=== HOW TO COMPLETE THIS TASK ===
Show the lines of the material that contain the word "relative".

=== EXERCISE DATA ===
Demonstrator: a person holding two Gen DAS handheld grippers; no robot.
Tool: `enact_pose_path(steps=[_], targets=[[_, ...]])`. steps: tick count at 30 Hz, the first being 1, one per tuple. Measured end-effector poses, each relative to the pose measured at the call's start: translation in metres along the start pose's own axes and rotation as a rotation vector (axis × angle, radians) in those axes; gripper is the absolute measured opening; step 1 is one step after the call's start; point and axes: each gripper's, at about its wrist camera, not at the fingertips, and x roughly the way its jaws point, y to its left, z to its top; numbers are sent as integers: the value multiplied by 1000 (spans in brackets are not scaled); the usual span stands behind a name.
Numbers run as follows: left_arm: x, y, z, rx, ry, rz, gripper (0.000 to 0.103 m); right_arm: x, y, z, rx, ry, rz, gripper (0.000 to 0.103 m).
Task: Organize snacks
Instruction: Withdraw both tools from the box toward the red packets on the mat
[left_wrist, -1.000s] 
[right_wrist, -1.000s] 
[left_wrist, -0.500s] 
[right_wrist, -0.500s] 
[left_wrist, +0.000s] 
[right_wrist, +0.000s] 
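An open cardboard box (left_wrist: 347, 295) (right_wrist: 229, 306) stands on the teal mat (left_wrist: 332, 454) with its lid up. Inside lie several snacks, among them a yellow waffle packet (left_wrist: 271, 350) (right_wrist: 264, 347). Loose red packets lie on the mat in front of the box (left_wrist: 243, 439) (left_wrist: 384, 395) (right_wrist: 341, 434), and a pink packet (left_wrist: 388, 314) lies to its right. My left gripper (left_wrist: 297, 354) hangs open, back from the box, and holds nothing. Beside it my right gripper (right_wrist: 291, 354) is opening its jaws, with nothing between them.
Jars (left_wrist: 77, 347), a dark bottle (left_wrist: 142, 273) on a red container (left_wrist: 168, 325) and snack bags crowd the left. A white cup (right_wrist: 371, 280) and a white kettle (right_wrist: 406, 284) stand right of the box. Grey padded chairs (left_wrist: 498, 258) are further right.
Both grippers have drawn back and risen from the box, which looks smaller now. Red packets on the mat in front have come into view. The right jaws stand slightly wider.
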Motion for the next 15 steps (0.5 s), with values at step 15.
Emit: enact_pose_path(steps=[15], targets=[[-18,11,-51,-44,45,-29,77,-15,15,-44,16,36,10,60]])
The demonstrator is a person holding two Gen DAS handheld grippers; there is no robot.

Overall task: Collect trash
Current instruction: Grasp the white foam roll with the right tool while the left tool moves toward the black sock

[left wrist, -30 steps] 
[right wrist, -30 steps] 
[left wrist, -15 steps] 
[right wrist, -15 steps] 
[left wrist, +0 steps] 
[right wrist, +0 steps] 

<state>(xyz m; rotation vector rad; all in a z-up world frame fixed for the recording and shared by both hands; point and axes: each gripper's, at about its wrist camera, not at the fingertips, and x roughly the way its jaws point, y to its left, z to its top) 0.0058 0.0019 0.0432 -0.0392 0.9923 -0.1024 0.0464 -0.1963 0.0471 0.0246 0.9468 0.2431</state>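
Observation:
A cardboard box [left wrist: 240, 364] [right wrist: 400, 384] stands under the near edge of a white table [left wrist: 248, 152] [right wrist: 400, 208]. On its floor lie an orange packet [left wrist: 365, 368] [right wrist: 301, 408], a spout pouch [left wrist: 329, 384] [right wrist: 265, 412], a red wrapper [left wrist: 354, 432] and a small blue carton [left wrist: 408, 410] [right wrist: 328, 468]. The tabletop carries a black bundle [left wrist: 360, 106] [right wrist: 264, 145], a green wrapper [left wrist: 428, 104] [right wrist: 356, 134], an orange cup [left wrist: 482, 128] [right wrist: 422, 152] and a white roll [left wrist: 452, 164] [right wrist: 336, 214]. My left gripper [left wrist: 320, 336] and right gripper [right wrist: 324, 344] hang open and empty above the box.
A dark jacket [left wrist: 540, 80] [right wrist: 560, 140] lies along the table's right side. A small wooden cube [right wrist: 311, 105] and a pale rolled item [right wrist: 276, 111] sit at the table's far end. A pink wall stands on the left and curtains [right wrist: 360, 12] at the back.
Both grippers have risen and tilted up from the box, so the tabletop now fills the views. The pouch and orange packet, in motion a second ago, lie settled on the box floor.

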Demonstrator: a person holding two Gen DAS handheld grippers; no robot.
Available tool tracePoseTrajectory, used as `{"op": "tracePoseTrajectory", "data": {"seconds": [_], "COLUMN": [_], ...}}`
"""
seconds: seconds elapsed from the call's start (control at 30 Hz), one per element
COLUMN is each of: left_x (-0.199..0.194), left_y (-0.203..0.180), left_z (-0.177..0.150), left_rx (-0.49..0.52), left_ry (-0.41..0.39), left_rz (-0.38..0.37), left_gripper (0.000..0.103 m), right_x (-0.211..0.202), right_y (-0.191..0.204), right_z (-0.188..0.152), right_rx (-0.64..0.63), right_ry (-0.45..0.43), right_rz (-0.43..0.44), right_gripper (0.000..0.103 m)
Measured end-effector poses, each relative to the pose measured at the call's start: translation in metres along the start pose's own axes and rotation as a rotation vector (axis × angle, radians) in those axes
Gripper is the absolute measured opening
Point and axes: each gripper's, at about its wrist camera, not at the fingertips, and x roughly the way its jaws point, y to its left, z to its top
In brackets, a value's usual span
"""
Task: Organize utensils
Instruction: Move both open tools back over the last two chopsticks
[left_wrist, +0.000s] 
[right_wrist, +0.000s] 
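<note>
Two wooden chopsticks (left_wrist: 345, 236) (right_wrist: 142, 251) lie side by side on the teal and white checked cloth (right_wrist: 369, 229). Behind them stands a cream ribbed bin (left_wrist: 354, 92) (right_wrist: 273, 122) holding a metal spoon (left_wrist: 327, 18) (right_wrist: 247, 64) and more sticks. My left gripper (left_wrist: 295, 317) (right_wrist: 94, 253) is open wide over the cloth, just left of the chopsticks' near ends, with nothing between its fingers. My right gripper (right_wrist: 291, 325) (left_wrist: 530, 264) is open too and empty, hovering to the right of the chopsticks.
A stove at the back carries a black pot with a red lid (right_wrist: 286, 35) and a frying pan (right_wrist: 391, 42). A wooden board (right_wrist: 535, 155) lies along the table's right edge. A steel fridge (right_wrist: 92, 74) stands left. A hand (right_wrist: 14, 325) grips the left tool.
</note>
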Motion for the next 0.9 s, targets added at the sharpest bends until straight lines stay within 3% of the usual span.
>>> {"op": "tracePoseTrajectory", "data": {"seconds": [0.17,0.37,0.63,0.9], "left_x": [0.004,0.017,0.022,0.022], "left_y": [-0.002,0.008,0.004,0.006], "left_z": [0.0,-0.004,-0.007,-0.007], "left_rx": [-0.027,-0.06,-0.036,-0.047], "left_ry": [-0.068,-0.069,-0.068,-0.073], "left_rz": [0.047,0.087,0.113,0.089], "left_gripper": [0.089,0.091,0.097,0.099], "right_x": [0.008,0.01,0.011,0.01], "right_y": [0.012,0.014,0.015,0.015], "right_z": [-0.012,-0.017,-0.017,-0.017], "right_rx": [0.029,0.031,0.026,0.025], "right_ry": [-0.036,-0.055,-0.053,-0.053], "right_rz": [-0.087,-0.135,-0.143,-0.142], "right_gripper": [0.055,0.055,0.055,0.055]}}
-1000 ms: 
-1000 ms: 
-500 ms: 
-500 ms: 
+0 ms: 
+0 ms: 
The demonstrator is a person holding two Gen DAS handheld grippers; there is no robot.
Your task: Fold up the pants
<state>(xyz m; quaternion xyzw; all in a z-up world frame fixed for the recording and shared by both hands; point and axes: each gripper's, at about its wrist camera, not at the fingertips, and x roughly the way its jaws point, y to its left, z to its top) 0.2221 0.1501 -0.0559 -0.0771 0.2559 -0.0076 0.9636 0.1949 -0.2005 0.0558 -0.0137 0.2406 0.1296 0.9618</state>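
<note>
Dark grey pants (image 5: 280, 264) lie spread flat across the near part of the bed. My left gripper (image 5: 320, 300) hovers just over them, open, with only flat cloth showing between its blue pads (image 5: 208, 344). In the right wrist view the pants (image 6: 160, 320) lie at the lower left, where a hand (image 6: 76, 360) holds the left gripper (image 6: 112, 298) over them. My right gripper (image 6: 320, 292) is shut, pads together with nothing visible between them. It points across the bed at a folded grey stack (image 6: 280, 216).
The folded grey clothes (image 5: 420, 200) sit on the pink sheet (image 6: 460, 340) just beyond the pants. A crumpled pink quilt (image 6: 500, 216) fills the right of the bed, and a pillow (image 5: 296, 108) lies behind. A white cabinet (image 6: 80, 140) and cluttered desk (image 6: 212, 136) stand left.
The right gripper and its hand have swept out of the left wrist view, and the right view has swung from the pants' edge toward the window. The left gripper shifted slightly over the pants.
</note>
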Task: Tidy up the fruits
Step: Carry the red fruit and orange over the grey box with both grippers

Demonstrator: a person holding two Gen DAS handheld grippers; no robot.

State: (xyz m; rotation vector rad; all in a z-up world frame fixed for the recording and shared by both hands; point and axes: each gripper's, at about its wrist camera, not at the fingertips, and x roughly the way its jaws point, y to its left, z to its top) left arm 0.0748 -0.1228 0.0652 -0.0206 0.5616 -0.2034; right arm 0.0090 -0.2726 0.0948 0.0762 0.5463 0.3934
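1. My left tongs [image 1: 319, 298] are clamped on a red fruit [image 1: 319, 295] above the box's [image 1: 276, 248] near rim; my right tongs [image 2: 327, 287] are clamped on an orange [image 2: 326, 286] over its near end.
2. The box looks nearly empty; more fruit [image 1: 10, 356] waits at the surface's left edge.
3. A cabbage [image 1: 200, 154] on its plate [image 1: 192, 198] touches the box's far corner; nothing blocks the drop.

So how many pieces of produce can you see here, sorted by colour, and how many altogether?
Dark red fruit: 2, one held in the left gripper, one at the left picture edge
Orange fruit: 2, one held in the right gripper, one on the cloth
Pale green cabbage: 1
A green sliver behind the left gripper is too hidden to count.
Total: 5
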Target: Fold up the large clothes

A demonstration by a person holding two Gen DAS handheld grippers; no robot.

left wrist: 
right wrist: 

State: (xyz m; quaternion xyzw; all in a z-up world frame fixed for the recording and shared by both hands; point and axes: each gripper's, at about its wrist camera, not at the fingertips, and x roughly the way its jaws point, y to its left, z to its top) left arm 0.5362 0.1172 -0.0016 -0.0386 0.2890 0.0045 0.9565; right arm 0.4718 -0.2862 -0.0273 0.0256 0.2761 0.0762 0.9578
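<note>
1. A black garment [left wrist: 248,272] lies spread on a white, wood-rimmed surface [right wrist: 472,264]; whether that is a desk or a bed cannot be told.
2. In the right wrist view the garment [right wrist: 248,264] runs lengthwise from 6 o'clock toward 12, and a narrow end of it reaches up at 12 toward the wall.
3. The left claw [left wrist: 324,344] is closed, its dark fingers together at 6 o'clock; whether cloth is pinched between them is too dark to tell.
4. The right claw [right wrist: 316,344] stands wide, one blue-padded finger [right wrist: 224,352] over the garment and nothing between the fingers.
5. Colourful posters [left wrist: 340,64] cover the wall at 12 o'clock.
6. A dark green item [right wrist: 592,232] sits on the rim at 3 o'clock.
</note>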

=== YOUR RESPONSE ===
Tool: `enact_pose_path(steps=[_], targets=[[_, ...]])`. steps: tick count at 30 Hz, the first being 1, one per tuple. Measured end-effector poses, each relative to the pose measured at the call's start: translation in metres along the start pose's own axes and rotation as a rotation vector (axis × angle, radians) in those axes; gripper is the absolute measured opening; step 1 is one step after the call's start; point and axes: each gripper's, at about its wrist camera, not at the fingertips, and x roughly the way its jaws point, y to its left, z to its top; numbers are sent as integers: the value multiplied by 1000 (spans in brackets are not scaled); the usual span stands behind a name.
Measured end-effector poses, each relative to the pose measured at the call's start: translation in metres along the start pose's own axes and rotation as a rotation vector (axis × angle, radians) in those axes

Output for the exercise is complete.